The fact that the fight against cancer is only progressing at a snail’s pace despite decades of global efforts is also due to the poor validity of animal experiments. Around 97% of all promising cancer candidates in animal tests fail in tests on humans.
 
“Even xenograft models therefore only very inadequately reproduce the real conditions in the body,” explains Prof. Dr. Jens Kurreck, head of the Department of Applied Biochemistry at TU Berlin. “We wanted to improve this in our 3D printed tumour model and thus contribute to reducing animal experiments at the same time.” The researchers printed metastatic neuroblastomas in two model variants: First, a printed lattice structure consisting of only one type of cell at a time. Here, it is very easy to supply the cells with a nutrient solution via the holes in the grid. This structure can be used to quickly test a substance. For the simulation of a neuroblastoma metastasis, the scientists printed a structure of concentric rings whose centre consists of tumour cells and the outer rings consist of healthy cells.
 
For the substance test, the researchers used the cancer drug panobinostat as well as the cell toxin blasticidin, which is used as an antibiotic. They examined whether the cells were still alive or had already died with the help of green or red fluorescent markers, which light up depending on their reaction with the cell metabolism.
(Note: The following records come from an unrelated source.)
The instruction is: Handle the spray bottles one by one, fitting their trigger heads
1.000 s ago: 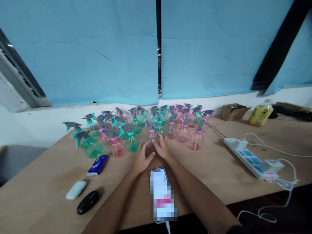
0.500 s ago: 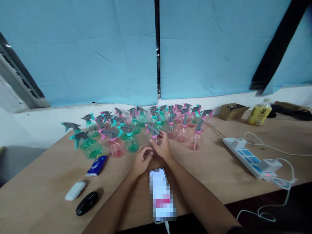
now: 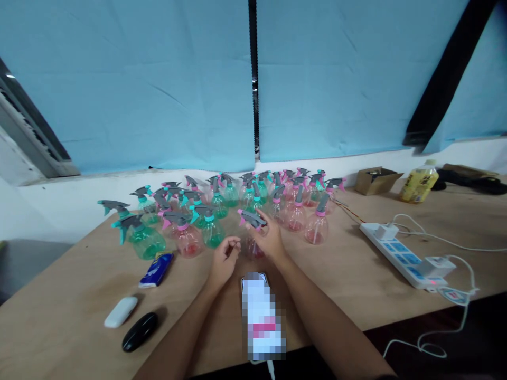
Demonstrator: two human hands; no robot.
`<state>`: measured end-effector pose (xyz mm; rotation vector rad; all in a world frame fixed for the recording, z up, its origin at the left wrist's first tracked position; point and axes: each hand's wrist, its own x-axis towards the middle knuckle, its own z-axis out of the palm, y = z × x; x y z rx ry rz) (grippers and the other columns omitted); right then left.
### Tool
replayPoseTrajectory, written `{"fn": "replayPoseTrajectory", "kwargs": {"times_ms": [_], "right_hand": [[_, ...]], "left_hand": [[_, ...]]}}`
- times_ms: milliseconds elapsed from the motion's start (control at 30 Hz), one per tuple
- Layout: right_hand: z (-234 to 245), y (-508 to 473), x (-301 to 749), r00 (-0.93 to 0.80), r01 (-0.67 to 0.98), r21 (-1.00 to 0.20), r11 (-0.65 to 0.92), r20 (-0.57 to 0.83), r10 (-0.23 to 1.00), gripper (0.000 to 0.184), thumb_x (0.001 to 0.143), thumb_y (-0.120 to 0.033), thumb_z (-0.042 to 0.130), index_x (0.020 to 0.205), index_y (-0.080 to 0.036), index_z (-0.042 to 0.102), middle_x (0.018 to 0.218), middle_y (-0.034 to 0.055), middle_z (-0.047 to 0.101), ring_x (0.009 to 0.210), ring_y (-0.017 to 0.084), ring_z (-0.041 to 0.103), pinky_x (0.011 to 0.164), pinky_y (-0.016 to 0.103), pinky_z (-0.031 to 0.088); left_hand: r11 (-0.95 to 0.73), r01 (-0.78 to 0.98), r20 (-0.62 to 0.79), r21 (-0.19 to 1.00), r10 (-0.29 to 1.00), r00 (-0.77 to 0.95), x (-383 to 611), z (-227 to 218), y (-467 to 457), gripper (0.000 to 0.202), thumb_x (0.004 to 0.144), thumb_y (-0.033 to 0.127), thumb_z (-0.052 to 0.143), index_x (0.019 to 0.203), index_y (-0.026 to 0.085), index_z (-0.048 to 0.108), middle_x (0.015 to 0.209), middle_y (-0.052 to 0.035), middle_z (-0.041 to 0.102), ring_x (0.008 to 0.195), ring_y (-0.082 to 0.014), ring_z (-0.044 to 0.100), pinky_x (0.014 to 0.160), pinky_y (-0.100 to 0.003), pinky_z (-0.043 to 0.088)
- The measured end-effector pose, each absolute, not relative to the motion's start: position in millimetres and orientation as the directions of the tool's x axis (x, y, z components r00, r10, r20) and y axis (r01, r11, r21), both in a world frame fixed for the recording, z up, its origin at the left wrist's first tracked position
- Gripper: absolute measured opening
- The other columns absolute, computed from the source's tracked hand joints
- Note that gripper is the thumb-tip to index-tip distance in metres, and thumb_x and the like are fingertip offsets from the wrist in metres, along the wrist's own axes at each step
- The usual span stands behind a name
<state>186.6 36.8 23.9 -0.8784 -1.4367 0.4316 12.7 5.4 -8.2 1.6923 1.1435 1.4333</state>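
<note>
In the middle of the table a clear pink spray bottle with a grey and pink trigger head stands in front of the other bottles. My right hand is closed around its upper part from the right, thumb and fingers at the trigger head. My left hand is just left of this bottle and apart from it, fingers curled in, with nothing seen in them. A green spray bottle stands close beyond my left hand. Below both hands lies a phone with a lit, blurred screen and a white cable.
Several pink and green spray bottles stand in rows toward the wall. At left lie a blue packet, a white case and a black case. At right are a power strip, a cardboard box and a yellow drink bottle.
My left hand has drawn back leftward from the bottle, its fingers curling in. My right hand still holds the bottle, which now shows lower and nearer, with its head turned slightly.
</note>
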Motion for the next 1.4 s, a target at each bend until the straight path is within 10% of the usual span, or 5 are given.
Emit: {"fn": "replayPoseTrajectory", "kwargs": {"times_ms": [667, 1400], "right_hand": [[37, 41, 188, -0.358, -0.295, -0.894, 0.336, 0.430, 0.829, 0.016, 0.067, -0.014, 0.052, 0.074, -0.020, 0.065, 0.069, -0.0010, 0.062, 0.061, 0.013, 0.057, 0.058, 0.024, 0.045], [40, 40, 187, -0.341, -0.249, -0.893, 0.375, 0.444, 0.829, 0.017, 0.066, -0.014, 0.051, 0.072, -0.021, 0.066, 0.068, -0.0020, 0.062, 0.062, 0.013, 0.056, 0.059, 0.023, 0.045]], "left_hand": [[-0.287, 0.310, 0.223, 0.907, 0.949, 0.224, 15, -8, 6, 0.029, 0.092, 0.046, 0.052, 0.088, 0.018, 0.060, 0.070, 0.0030, 0.058, 0.054, -0.0103, 0.050, 0.057, -0.024, 0.041], [-0.275, 0.281, 0.199, 0.920, 0.942, 0.271, 11, -15, 11, 0.029, 0.092, 0.046, 0.052, 0.094, 0.018, 0.061, 0.071, 0.0022, 0.060, 0.056, -0.0114, 0.052, 0.059, -0.024, 0.041]]}}
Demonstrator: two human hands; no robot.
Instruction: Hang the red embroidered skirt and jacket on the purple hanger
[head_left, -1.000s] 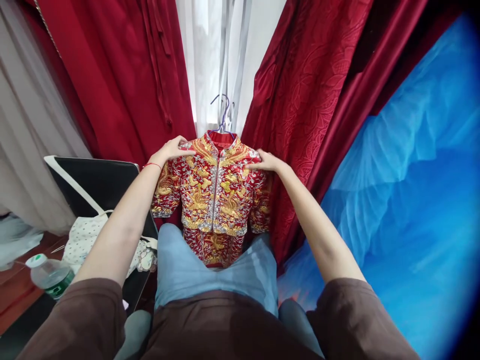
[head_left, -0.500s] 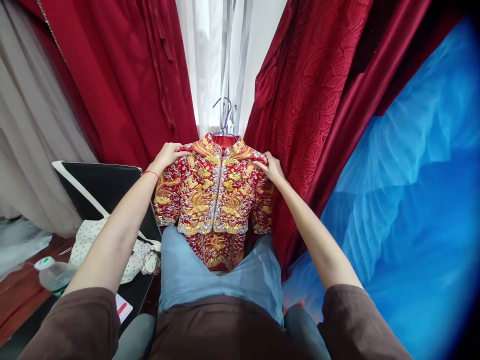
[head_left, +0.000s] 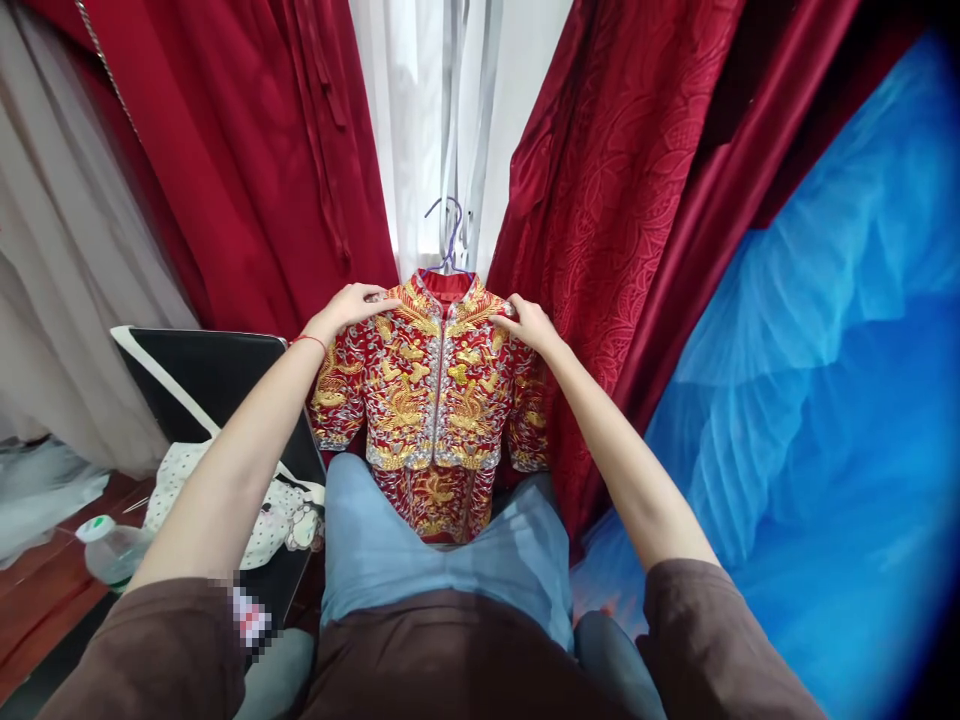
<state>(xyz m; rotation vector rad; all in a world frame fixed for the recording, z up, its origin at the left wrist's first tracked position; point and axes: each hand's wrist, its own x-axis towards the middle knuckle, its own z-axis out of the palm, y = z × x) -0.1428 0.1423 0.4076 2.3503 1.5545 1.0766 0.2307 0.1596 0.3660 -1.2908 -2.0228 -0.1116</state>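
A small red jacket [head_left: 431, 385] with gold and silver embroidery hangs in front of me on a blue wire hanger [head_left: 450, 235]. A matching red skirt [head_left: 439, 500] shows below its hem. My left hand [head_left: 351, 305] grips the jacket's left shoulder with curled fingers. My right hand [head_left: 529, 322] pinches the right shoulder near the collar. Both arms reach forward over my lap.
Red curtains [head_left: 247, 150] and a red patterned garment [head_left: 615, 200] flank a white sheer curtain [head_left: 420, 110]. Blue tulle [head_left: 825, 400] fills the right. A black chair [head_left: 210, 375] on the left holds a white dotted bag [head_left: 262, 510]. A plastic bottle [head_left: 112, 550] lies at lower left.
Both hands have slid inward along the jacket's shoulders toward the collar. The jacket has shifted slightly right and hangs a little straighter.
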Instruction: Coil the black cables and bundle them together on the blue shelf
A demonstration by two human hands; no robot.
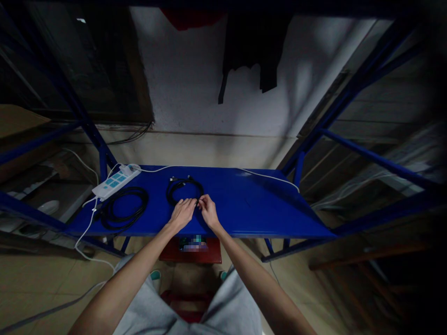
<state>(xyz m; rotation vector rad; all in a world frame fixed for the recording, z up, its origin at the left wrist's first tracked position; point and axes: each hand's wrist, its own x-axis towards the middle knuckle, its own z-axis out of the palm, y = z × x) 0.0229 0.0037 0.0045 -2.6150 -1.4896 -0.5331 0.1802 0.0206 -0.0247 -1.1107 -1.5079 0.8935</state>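
Observation:
A coiled black cable [168,191] lies near the middle of the blue shelf, with connector ends showing along its far side. My left hand [182,212] rests over the near part of this coil, fingers curled together on it. Close beside it, my right hand [208,212] pinches the cable at the coil's near right. The fingertips of both hands almost meet, and the bit of cable between them is partly hidden. To the left lies a second, larger black cable coil [144,204], apart from both hands.
A white power strip [113,184] with blue sockets lies at the shelf's left end, its white cord hanging to the floor. A thin white cable [265,175] runs along the back edge. Blue frame posts flank the shelf [251,209]. Below stands a red stool [209,255].

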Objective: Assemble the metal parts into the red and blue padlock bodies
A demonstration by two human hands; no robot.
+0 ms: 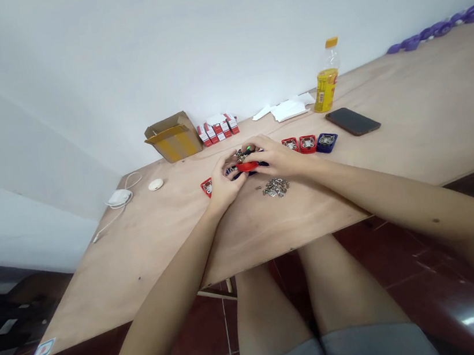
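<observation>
While the left hand (226, 182) and right hand (273, 158) curl shut on a red base (246, 166), steel latches (275, 187) lie at six o'clock, short of the plywood edge (271, 241).

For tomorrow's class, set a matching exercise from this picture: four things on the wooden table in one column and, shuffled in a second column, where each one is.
Things:
1. Clear plastic bottle of yellow drink, orange cap
2. Black smartphone
3. Pile of small silver metal latches
4. Open brown cardboard box with yellow tape

Places:
A. Standing upright near the wall
B. Left of the red-and-white cartons
C. Lying flat, right of the hands
D. Just in front of the hands

Pairs: 1-A, 2-C, 3-D, 4-B
</observation>
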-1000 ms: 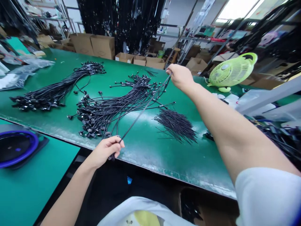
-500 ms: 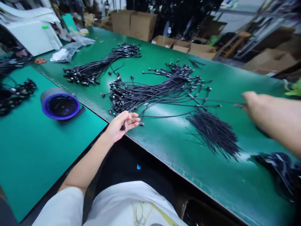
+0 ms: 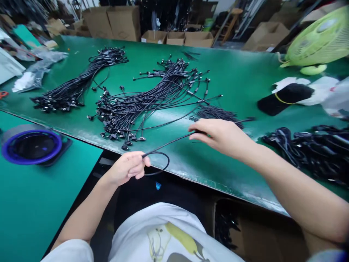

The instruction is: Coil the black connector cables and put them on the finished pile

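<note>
Black cable (image 3: pixel 166 145) stretches between both hands, just over the front edge of the green worktop (image 3: pixel 240 83). The left hand (image 3: pixel 127 167) curls closed around one end, with a small loop drooping beside it, while the right hand (image 3: pixel 220 136) pinches the cable further along between thumb and fingers. Beyond them, near the worktop's middle, lies a heap of black connector cables (image 3: pixel 131 116), with a second bundle (image 3: pixel 73 85) toward the left end and a tuft of short black wires (image 3: pixel 215 113) just behind the right hand.
</note>
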The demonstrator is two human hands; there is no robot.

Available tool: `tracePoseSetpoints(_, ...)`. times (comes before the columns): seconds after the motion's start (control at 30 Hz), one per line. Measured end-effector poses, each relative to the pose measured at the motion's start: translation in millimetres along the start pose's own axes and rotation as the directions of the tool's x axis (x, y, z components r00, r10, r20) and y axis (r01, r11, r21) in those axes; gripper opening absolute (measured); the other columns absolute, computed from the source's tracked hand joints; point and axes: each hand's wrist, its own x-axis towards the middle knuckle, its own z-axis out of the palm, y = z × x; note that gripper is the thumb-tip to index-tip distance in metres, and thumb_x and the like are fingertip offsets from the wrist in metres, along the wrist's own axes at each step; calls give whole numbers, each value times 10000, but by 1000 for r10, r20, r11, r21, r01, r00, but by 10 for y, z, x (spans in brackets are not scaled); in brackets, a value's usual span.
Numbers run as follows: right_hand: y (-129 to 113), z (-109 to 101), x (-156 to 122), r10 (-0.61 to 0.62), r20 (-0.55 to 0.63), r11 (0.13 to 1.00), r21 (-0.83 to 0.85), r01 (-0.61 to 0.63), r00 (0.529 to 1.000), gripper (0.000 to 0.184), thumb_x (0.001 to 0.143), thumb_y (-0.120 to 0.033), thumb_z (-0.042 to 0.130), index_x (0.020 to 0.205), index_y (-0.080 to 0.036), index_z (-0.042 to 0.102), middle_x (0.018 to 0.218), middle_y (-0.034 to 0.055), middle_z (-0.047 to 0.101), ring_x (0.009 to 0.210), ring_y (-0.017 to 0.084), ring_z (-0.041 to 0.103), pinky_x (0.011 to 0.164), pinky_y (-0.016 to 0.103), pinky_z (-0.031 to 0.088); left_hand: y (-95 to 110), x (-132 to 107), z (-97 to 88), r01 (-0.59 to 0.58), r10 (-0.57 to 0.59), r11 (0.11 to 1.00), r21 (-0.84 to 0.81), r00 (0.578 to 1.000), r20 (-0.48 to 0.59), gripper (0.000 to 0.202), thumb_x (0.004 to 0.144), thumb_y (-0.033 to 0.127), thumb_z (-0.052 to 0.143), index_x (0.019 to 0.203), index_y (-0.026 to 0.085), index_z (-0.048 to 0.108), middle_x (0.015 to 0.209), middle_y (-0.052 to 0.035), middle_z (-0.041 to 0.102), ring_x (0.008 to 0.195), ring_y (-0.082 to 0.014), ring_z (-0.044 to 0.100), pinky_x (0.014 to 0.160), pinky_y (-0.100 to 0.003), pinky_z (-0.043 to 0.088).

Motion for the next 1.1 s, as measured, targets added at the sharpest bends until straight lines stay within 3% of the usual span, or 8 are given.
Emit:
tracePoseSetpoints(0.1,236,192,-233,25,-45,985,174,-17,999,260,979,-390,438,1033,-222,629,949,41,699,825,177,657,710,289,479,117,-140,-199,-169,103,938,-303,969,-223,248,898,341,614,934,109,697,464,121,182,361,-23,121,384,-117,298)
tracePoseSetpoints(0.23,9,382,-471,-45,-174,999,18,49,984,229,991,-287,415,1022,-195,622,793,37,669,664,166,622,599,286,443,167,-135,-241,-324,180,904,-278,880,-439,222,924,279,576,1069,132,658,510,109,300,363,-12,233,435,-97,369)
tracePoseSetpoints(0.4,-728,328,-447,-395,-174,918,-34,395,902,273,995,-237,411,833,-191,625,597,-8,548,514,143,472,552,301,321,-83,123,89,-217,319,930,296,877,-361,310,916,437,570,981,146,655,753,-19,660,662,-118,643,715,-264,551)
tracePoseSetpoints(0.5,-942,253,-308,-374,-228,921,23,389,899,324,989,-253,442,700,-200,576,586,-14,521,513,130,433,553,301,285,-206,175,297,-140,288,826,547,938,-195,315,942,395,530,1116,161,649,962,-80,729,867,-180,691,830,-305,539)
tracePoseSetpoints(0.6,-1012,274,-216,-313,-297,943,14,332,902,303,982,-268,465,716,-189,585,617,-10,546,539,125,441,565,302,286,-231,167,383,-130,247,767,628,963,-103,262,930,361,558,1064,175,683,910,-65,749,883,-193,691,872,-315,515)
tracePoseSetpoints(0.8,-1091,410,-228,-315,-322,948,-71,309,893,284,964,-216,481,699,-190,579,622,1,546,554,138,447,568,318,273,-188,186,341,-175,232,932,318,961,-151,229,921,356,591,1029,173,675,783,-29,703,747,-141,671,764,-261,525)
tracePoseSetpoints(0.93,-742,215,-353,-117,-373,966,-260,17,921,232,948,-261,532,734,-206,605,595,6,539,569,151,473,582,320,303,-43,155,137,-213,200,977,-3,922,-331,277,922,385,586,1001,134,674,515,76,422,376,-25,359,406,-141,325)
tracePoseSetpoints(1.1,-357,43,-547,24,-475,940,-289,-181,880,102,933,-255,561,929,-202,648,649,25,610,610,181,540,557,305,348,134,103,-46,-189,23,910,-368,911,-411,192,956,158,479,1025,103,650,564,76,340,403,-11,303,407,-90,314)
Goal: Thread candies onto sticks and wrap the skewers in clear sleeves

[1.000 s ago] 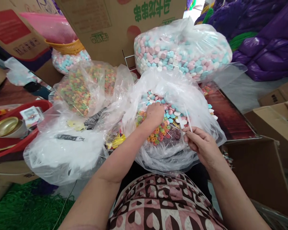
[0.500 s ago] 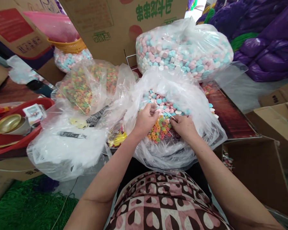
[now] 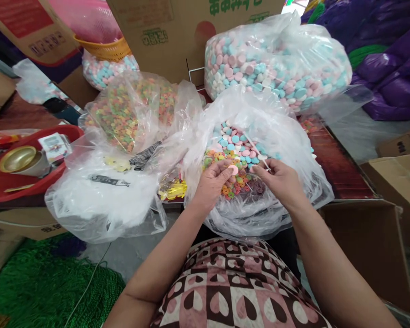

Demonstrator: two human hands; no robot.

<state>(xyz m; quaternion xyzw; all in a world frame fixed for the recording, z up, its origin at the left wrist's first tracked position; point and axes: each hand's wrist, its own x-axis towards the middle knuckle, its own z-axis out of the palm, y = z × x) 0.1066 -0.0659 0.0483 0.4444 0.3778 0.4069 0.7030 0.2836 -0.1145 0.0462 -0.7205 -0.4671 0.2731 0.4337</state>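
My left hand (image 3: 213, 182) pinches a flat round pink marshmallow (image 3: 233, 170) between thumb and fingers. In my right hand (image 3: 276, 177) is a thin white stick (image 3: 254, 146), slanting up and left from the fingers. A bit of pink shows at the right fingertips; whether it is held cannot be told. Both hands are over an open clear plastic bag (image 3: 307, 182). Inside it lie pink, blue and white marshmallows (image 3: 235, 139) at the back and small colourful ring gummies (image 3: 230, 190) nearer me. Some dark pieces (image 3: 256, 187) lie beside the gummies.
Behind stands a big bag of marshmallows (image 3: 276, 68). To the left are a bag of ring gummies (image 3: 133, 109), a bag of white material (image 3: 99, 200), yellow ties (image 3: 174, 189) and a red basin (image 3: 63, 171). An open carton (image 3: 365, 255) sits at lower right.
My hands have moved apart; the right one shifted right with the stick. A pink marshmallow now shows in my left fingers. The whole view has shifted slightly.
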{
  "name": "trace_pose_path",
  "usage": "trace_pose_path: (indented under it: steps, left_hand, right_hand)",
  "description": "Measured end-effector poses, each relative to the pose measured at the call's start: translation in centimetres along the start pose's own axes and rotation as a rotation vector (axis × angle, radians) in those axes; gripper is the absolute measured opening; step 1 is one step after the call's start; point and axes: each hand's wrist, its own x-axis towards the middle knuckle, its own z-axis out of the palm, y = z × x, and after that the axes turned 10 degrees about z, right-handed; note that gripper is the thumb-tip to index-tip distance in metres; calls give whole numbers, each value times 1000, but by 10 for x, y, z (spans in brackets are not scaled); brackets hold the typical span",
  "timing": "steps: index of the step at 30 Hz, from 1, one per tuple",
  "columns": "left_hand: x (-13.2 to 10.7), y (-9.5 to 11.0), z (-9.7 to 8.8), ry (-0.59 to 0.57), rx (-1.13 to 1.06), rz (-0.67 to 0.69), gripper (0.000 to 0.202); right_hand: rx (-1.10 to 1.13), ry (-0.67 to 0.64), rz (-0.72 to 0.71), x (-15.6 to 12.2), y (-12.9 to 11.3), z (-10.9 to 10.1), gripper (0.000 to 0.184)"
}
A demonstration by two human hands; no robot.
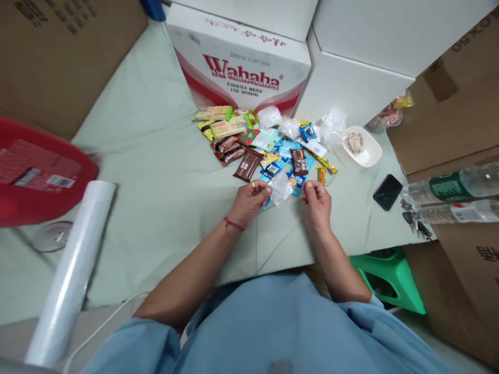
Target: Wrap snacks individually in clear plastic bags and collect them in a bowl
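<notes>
Between the thumb and fingers of my left hand point(251, 200) is a small clear plastic bag point(280, 188), crumpled and held over the snack pile. My right hand point(317, 202) is a little to the right of the bag, its thumb and fingertips pressed together; whatever may be in that pinch cannot be made out. Just beyond my hands lie a dark brown snack packet point(248, 164), a cocoa packet point(299, 161) and several blue packets, partly hidden by the bag. Yellow-and-green wrapped bars point(229, 127) and reddish-brown packets point(228, 150) sit at the pile's left.
A Wahaha water carton point(245, 67) stands behind the pile. To the right are a white bowl point(368, 153), crumpled clear plastic point(332, 127), a black phone-like object point(388, 192), keys point(416, 223) and plastic bottles point(463, 184). A film roll point(74, 270) and red container point(42, 171) lie left.
</notes>
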Motion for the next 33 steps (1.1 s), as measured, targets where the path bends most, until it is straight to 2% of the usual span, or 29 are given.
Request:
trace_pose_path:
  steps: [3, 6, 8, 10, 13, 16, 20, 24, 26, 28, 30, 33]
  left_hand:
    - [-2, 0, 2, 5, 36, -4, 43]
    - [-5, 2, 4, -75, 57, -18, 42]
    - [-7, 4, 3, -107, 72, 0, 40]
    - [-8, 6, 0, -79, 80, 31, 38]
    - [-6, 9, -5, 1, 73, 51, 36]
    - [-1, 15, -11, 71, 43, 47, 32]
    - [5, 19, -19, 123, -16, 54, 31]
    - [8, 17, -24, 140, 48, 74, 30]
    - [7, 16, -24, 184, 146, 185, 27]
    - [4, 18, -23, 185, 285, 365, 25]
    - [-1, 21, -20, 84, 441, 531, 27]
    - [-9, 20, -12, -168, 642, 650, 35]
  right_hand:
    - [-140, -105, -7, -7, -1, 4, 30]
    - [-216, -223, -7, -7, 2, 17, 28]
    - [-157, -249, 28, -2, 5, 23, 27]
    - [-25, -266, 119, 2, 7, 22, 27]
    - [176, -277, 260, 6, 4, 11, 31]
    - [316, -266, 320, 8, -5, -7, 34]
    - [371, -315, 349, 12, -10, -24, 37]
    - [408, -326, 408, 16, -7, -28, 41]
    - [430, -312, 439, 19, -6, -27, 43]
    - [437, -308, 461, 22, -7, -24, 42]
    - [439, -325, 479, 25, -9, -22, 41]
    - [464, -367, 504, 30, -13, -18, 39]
The result: Panobinostat was correctly recognised in its capacity as a drug; it only destroyed the cancer cells. Blasticidin, on the other hand, as a general cell poison, left no surviving cells. A comparison with conventional 2D tests in petri dishes, in which tumour and healthy cells are distributed in an unstructured manner, also showed: the new 3D printing method reacts ten times more specifically to the tested substances than the 2D petri dish tests.

Advanced models that also include artificial blood vessels are already being tested.